▶ **Aim of the task**
Starting with the opening line of the material, restate every line word for word, and end on the line containing "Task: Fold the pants".

▶ **Supplied material**

BEGIN

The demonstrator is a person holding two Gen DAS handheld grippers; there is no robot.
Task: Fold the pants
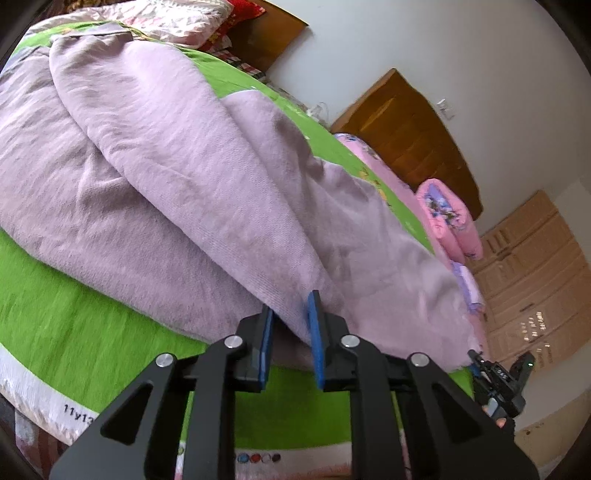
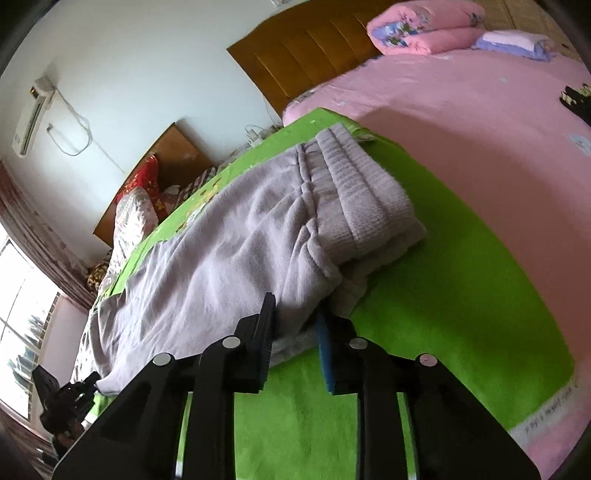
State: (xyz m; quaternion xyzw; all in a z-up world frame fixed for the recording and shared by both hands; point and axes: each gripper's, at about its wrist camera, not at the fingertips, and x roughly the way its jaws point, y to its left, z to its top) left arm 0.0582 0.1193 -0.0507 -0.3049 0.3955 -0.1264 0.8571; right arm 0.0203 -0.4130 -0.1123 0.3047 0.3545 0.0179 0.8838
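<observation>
Lilac fleece pants (image 1: 155,177) lie on a green blanket (image 1: 74,325) on a bed. In the left wrist view my left gripper (image 1: 291,314) has its blue-padded jaws closed onto the edge of a pant leg, and that fabric rises in a ridge from the jaws. In the right wrist view my right gripper (image 2: 295,314) pinches the pants (image 2: 229,236) near the ribbed waistband (image 2: 365,192), with a fold bunched between the jaws. The right gripper also shows at the lower right of the left wrist view (image 1: 498,380).
A second bed with a pink sheet (image 2: 461,122) lies beside the green blanket (image 2: 461,295). Folded pink quilts (image 2: 424,26) sit at its wooden headboard (image 2: 310,48). Pillows (image 2: 136,199) lie at the head of the near bed. A window (image 2: 22,295) is at the left.
</observation>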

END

▶ **Solution to this problem**
The demonstrator is a person holding two Gen DAS handheld grippers; there is no robot.
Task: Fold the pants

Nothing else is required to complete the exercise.